> Collected material
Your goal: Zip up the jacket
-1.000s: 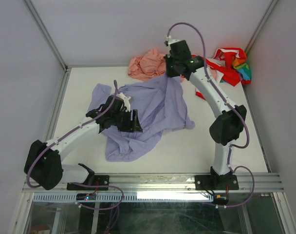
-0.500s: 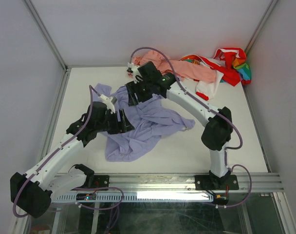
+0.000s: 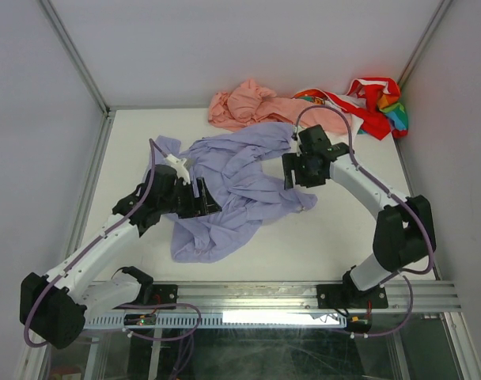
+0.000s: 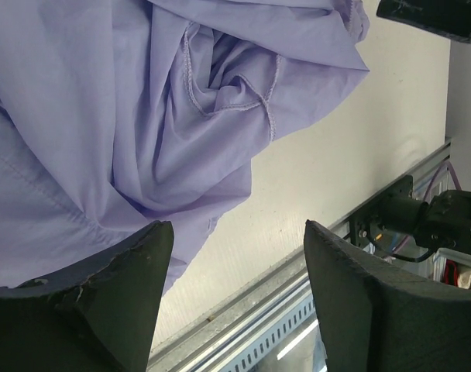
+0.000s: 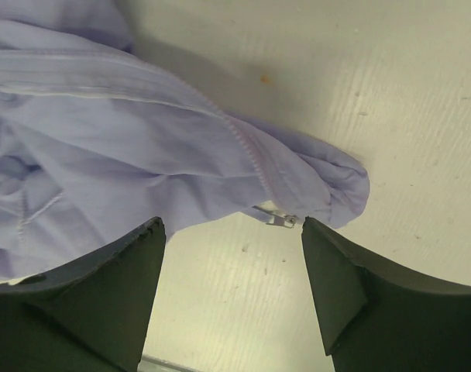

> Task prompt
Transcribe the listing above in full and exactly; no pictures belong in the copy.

> Task output
Your goal: Zip up the jacket
-1.000s: 
-0.500s: 
+0.000s: 
+0.000s: 
+0.000s: 

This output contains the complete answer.